Zamora obtained only the sum of P5,000.00 from the Central Bank and that in her
application for dollar allocation, she stated that she was going abroad on a
combined medical and business trip, which facts were not denied by Mariano
Zamora. No evidence had been submitted as to where Mariano had obtained the
amount in excess of P5,000.00 given to his wife which she spent abroad. No
explanation had been made either that the statement contained in Mrs. Zamora's
application for dollar allocation that she was going abroad on a combined medical
and business trip, was not correct. The alleged expenses were not supported by
receipts. Mrs. Zamora could not even remember how much money she had when
she left abroad in 1951, and how the alleged amount of P20,957.00 was spent.

ISSUE:
Whether or not the CTA erred in disallowing P10,478.50 as promotion expenses
incurred by his wife for the promotion of the Bay View Hotel and Farmacia Zamora in
the absence of receipts proving the same.

HELD: NO

Section 30, of the Tax Code, provides that in computing net income, there shall be
allowed as deductions all the ordinary and necessary expenses paid or incurred
during the taxable year, in carrying on any trade or business.
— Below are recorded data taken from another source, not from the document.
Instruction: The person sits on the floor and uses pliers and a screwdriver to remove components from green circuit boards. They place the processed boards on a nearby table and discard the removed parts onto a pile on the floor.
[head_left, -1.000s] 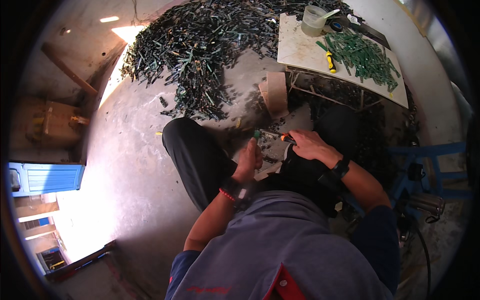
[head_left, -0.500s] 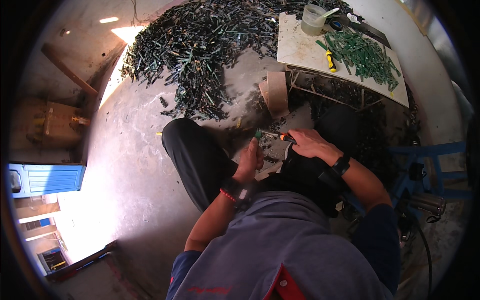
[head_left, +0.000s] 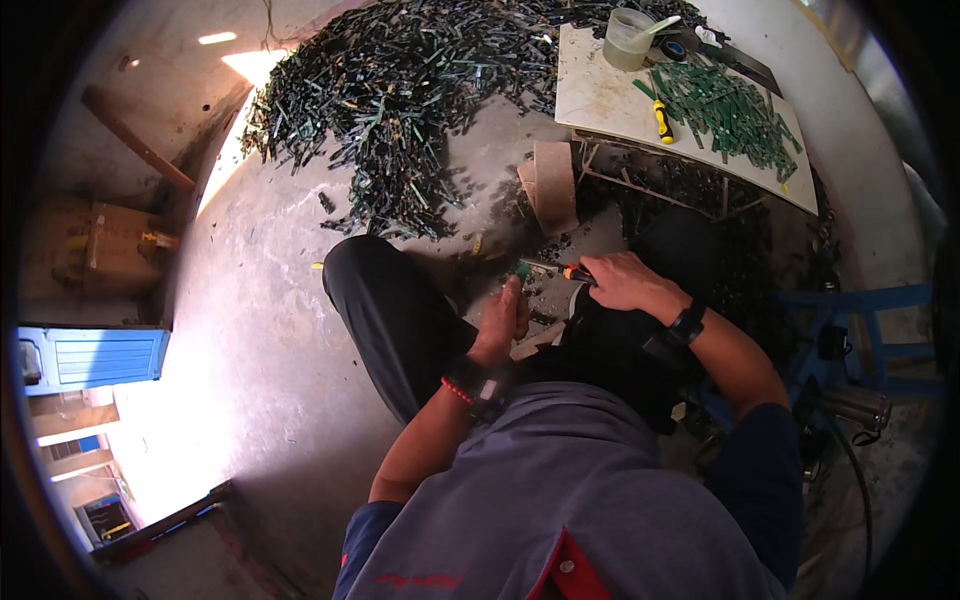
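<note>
The person's right hand is wrapped around the orange-and-black handle of a slim hand tool with a metal shaft. Its fingers are closed on the handle, leaving the shaft free to point leftward. The left hand is closed, thumb uppermost, with a small dark-green flat piece standing out beyond the thumb tip. The piece is thus in the left hand, between the person's knees, at the tip of the tool; whether the two touch is too small to tell. The thumb probably sits just behind the exposed end to steady it while keeping clear of the metal.

Both forearms come in low over the lap, which likely gives the hands a stable base. Black-trousered legs are spread to either side, leaving the gap between them open for the work.

Just beyond lies a brown cardboard piece on the grey concrete floor. Farther off spreads a large heap of dark strips. On a low white-topped table, a separate pile of green strips lies near a yellow-and-black-handled tool and a translucent plastic cup, all seemingly kept within reach.
</note>
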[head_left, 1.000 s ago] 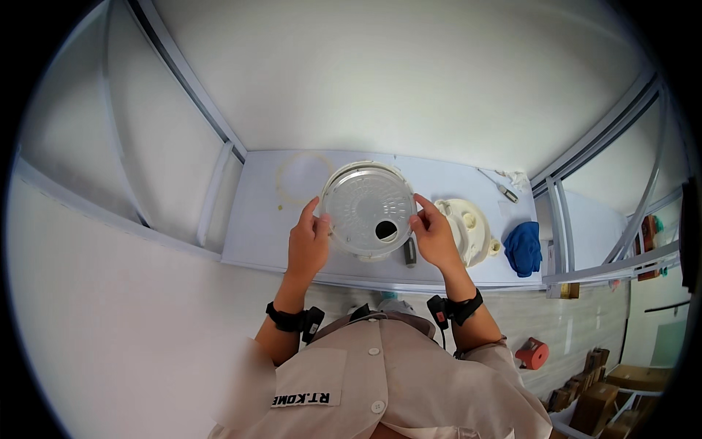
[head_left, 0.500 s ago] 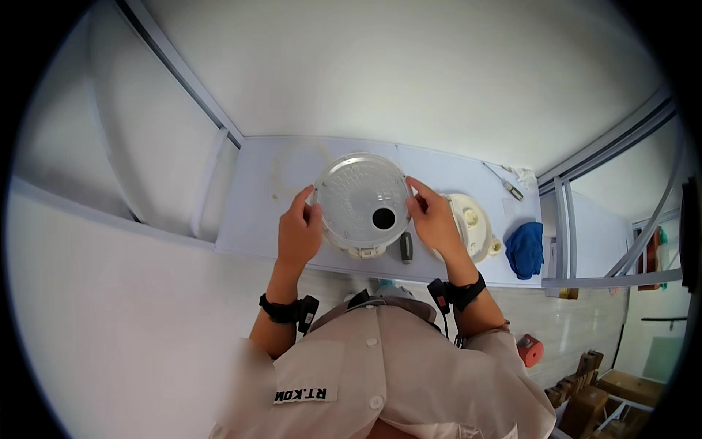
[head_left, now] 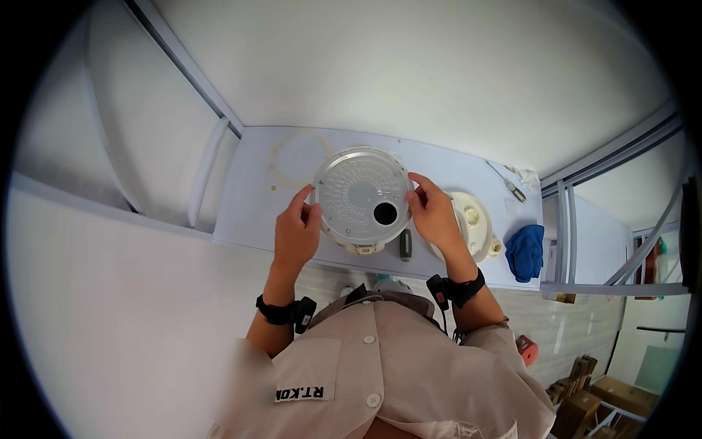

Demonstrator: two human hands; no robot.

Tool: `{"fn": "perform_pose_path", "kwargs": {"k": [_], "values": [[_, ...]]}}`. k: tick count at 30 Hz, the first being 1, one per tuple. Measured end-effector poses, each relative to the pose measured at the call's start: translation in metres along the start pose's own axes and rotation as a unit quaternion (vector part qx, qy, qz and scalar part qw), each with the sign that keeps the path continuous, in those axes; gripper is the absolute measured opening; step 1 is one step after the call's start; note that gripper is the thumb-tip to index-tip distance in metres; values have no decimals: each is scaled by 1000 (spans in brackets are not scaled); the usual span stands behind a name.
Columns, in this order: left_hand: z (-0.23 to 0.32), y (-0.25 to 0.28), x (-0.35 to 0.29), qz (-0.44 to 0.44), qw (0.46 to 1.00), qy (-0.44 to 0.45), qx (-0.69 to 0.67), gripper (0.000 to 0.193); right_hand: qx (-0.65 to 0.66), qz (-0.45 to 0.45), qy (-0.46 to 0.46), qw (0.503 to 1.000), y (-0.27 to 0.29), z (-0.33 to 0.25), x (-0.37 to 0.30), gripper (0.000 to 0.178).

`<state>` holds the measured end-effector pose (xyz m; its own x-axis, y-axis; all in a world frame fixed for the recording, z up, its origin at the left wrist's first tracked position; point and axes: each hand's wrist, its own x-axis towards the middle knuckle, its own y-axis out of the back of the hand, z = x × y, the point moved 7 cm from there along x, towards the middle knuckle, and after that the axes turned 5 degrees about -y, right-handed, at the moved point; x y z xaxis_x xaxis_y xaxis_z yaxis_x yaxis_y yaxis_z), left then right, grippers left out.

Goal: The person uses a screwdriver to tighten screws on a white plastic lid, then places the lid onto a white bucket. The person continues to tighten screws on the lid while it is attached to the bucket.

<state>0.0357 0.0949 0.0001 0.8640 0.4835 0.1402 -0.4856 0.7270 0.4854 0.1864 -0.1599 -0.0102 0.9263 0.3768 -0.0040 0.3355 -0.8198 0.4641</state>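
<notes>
Silver and round, the lid [head_left: 360,192] lies over a cream round part [head_left: 365,250], between both hands. The left hand [head_left: 298,228] is at its nine o'clock edge, the right hand [head_left: 433,216] at three. Each thumb is spread from the fingers; I can't tell if they pinch. A grey handle [head_left: 405,246] lies at five o'clock.

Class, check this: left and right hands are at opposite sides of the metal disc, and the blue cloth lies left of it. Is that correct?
Wrong side: in the head view, the blue cloth lies right of the metal disc. The left hand and right hand are at its opposite sides.
</notes>
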Motion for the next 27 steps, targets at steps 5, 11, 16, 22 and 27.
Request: {"fn": "perform_pose_path", "kwargs": {"k": [5, 11, 16, 22, 27], "values": [[3, 2, -4, -2, 1000, -3, 4, 48, 1, 12, 6, 1000, 1, -2, 1, 36], [4, 2, -10, -12, 1000, -4, 1, 55, -18, 32, 18, 999, 2, -4, 10, 28], [8, 2, -15, -13, 1000, -20, 7, 62, -68, 52, 48, 995, 6, -15, 19, 21], [6, -1, -17, -28, 999, -17, 2, 73, -91, 56, 64, 992, 5, -20, 29, 18], [11, -3, -16, -52, 999, -2, -13, 91, -84, 63, 86, 991, 4, -23, 35, 17]]}}
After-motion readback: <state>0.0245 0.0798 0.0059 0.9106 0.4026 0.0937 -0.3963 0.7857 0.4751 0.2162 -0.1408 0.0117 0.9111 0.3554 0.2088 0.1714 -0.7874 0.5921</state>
Since promotion
expenses constitute one of the deductions in conducting a business, same must
testify these requirements. Claim for the deduction of promotion expenses or
entertainment expenses must also be substantiated or supported by record showing
in detail the amount and nature of the expenses incurred (N.H. Van Socklan, Jr. v.
Comm. of Int. Rev.; 33 BTA 544). Considering, as heretofore stated, that the
application of Mrs. Zamora for dollar allocation shows that she went abroad on a
combined medical and business trip, not all of her expenses came under the
category of ordinary and necessary expenses; part thereof constituted her personal
expenses. There having been no means by which to ascertain which expense was
incurred by her in connection with the business of Mariano Zamora and which was
incurred for her personal benefit, the Collector and the CTA in their decisions,
considered 50% of the said amount of P20,957.00 as business expenses and the
other 50%, as her personal expenses. We hold that said allocation is very fair to
Mariano Zamora, there having been no receipt whatsoever, submitted to explain the
alleged business expenses, or proof of the connection which said expenses had to
the business or the reasonableness of the said amount of P20,957.00. While in
situations like the present, absolute certainty is usually not possible, the CTA should
make as close an approximation as it can, bearing heavily, if it chooses, upon the
taxpayer whose inexactness is of his own making.